Я думал, я тоже умру. По ночам, после отбоя, я прокрадывался наружу и сидел на его могиле. Как-то ночью меня заметил патруль — я лежал на могиле и плакал, аж сердце разрывалось. Они написали на меня рапорт, и поднялся ужасный шум. Против меня выдвинули обвинение, и полковник много говорил о том, что такое поведение недостойно солдата и может повредить боевому духу и что такие безнравственные связи надо безжалостно пресекать, и меня уволили из армии с лишением почестей и отослали домой. Прощай медаль и большой кусок моей жизни. Полковник был не из наших людей. Не корнуоллец, и он меня не понял. Не знаю, любил ли он кого или что в своей жизни. Так что мне, по правде, очень не повезло.
— Ужасно не повезло. Но я тебя понимаю. Как раз такая любовь объединяла рыцарей святого Грааля и тех, кто им служил в невинной любви.
— Ну, про это я ничего не знаю. Но конечно, ты ведь тоже частью из Корнуолла, Фрэнки, правда? Не то чтобы корнуолльцы — сильно любящий народ в целом. Но верный.
— А что ты делал в Англии?
— Что мог. Был слугой в домах, иногда работал в похоронных конторах. Но со мной случилась одна вещь — она словно свыше была послана, чтобы утешить меня за то, другое, и это тоже была любовь, хоть и очень необычная.
Это все было как сон. Во всяком случае, сейчас мне это кажется сном.

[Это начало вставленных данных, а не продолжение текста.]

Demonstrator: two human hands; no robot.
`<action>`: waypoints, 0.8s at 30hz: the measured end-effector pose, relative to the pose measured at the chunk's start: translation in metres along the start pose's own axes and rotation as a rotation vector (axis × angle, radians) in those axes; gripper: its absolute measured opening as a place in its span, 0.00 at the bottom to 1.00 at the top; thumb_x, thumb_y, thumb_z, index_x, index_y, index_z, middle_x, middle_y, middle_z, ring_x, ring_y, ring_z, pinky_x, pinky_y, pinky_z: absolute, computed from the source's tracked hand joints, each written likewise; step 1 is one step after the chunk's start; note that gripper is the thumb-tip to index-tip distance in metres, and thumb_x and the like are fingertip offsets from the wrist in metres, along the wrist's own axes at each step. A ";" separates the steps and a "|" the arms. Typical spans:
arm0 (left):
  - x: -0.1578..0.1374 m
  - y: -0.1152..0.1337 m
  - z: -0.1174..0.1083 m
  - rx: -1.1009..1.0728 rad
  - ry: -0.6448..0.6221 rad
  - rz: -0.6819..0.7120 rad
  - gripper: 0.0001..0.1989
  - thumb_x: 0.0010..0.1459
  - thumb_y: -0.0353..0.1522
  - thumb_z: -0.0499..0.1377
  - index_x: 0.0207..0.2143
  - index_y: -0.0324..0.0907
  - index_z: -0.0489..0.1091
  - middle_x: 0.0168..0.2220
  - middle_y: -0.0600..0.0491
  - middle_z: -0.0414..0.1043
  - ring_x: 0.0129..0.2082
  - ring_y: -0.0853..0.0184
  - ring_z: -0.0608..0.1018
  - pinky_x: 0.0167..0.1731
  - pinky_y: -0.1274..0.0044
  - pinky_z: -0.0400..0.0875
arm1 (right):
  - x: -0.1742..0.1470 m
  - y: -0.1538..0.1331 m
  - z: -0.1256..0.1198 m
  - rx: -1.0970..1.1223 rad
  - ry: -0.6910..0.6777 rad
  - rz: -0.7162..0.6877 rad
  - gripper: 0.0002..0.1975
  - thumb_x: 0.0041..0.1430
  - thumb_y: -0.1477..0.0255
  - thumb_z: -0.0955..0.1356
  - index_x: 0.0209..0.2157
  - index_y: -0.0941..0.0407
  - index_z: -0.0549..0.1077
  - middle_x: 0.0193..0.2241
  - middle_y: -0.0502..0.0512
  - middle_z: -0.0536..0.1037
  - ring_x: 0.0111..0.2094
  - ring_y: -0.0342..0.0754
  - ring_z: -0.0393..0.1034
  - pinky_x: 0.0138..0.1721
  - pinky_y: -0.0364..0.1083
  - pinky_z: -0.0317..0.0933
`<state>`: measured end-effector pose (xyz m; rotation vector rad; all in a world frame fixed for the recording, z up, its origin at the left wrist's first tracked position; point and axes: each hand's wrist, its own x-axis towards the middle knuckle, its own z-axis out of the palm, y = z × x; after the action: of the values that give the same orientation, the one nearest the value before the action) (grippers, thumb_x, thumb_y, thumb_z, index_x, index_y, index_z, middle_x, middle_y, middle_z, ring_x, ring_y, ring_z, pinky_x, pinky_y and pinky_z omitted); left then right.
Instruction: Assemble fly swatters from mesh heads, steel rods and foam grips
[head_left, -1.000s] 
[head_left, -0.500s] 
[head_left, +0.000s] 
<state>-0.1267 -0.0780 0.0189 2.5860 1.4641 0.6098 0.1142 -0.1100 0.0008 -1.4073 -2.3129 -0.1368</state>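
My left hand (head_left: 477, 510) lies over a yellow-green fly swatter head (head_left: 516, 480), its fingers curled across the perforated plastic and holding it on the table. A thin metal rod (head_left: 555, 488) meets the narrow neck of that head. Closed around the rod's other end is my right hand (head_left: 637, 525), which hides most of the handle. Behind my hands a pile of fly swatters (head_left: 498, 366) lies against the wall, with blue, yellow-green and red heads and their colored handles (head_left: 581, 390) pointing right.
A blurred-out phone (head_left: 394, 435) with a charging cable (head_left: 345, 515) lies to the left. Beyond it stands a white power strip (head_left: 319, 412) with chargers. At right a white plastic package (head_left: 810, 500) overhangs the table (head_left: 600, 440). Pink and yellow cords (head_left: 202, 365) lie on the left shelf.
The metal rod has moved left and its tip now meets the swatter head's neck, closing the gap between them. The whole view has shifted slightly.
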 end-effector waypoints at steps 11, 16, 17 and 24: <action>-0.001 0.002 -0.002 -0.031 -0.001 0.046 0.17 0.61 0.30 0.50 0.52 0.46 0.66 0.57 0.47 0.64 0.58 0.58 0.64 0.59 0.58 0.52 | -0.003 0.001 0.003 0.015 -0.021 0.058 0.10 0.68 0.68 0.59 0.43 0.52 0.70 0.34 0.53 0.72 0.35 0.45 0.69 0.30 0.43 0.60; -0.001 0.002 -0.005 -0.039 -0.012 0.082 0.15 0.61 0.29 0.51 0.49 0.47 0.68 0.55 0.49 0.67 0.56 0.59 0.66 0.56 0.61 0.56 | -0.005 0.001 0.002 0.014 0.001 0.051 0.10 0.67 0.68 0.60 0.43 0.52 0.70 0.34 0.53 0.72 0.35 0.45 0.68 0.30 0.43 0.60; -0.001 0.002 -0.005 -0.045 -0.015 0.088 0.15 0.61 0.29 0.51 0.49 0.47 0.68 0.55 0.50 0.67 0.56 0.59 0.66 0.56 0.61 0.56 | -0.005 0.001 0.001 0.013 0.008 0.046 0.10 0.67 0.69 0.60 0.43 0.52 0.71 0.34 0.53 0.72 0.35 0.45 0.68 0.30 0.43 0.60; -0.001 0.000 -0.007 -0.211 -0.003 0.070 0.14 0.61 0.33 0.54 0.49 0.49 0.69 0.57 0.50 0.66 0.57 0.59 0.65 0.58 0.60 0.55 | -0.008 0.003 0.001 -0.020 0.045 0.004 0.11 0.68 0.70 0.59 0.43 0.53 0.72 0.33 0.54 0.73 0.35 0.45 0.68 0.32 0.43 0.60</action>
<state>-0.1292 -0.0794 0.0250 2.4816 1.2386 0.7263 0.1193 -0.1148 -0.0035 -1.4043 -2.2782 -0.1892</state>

Я знал одного полкового сержант-майора — хороший был человек и время от времени выручал меня. Он подрабатывал необычным делом. Поставлял людей — по большей части солдат — в разные места, куда нужны были слуги для больших приемов, просто для красоты: делать почти ничего не надо было, только стоять в ливрее, с внушительной осанкой. Ну а я ведь когда-то был лакеем, верно? Плохо ли получить несколько шиллингов за вечер легкой работы?
Как-то вечером в одном большом отеле выдался наплыв гостей и меня позвали работать. Я был весь разнаряженный — в панталонах, бархатном фраке и белом парике. Усы я тогда, конечно, брил. Слуга должен быть чисто выбритым. Мы отработали свое, и я уже собирался снимать этот наряд, когда кто-то — один из старших официантов — подбежал ко мне и говорит: «Эй, у нас людей не хватает; ну-ка отнеси вот это в номер двести сорок два, а потом можешь уходить». Сует мне в руки поднос с бутылкой шампанского и парой бокалов и убегает. Так что я пошел, постучал в дверь — очень тихо, как меня учили в замке, — и вошел.